Writing Meaningful Editorials

Amy A. Smith
Academy of Holy Angels
Richfield, Minnesota

Overview and Rationale
Journalism students need to learn the process of writing editorials based on sound research. Too often, high school students believe that editorials serve as opportunities to “sound off” on an issue and share their uninformed opinions about it. This lesson gives students essential information on the format/writing process of an editorial, as well as topic ideas that go beyond the school community.

Essential Questions

  • What does an editorial look like, and what format does an editorial follow?
  • What are the varied purposes of an editorial?
  • What research needs to be done in order to create an informed opinion?
  • What is the difference between the topic of an editorial versus the angle of an editorial?

Overviews and Timeline
This part of the unit follows a week of introductory work on editorials, including an in-depth study of “professional editorials” (e.g. in the Star Tribune). In this previous week, the students will have studied the characteristics of editorial writing and sample structures (e.g. the lead, the concession, the body, and the conclusion). Also, students would have a good understanding of the interview and research process necessary for writing an informed opinion piece.

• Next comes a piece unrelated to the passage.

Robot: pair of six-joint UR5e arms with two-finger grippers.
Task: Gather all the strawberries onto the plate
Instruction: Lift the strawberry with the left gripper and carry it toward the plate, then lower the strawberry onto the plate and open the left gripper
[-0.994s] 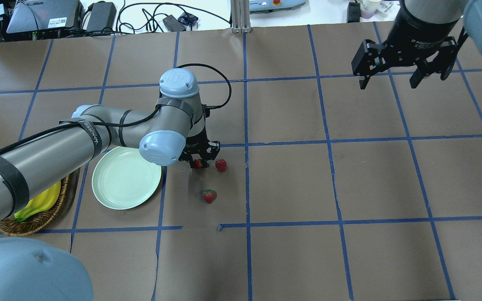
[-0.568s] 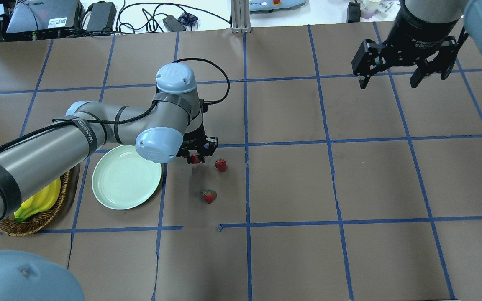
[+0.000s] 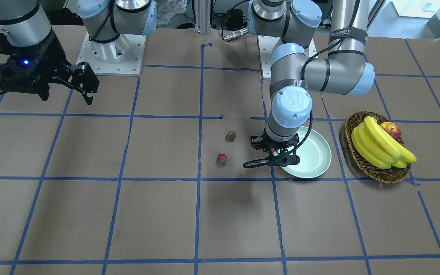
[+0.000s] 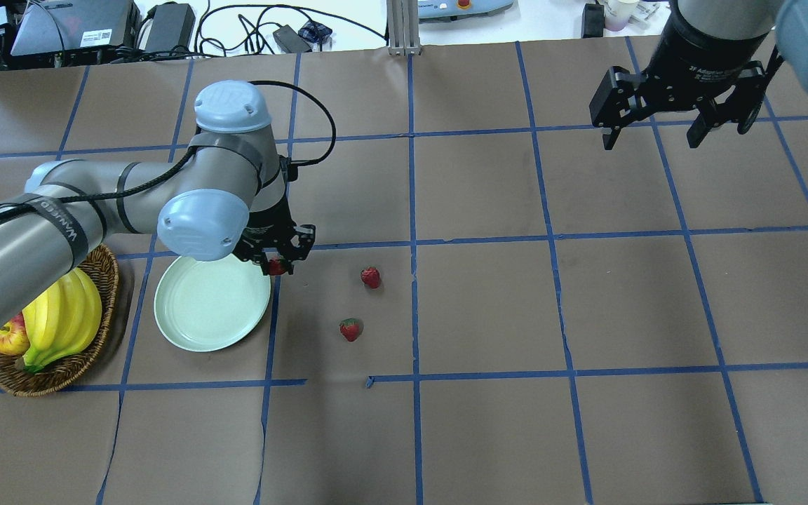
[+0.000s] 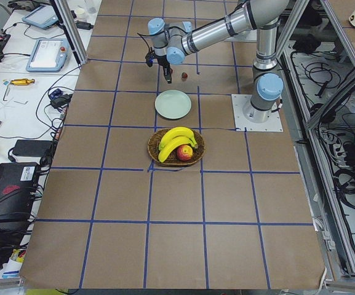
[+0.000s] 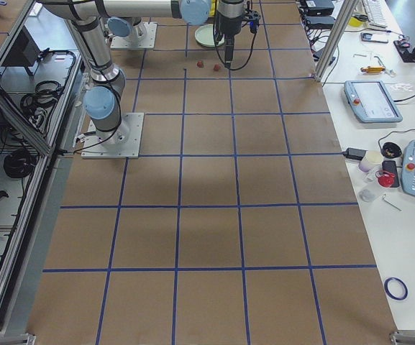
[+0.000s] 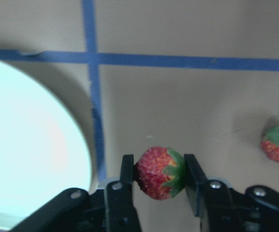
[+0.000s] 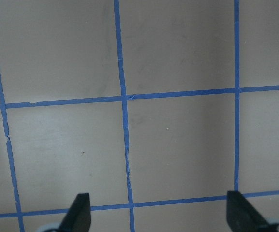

Activity One (One 47-minute class)

  • Have students get into groups of two or three. Tell them that they will have 10-15 minutes to brainstorm and record as many “hot topics” as they can think of in the time allotted. Ask them to think of issues that their peers would consider important and interesting. Remind them that these issues can be school-related or not.
  • When the 10-15 minute period is over, begin to share ideas as an entire class. Choose one student to record the ideas on the front board.
  • For the last 10 minutes of class, ask the students if they can categorize these topics according to scope. Hopefully, the discussion (or the teacher) will lead them to categories such as school-based, local, national, and international.
  • For homework, have students come up with at least one editorial idea for each of the above categories. The ideas must be original, but can be inspired by the class discussion.

Activity Two

  • Explain to students that it is now time to put those ideas into action and write three editorials. Read through the assignment description with the class (see attached “Editorial Unit” sheet) and assign due dates. Once questions have been answered, students can begin pre-writing and researching.


Students will be graded on each of the three editorials. Performance criteria include proper format, creativity of ideas, and evidence of research.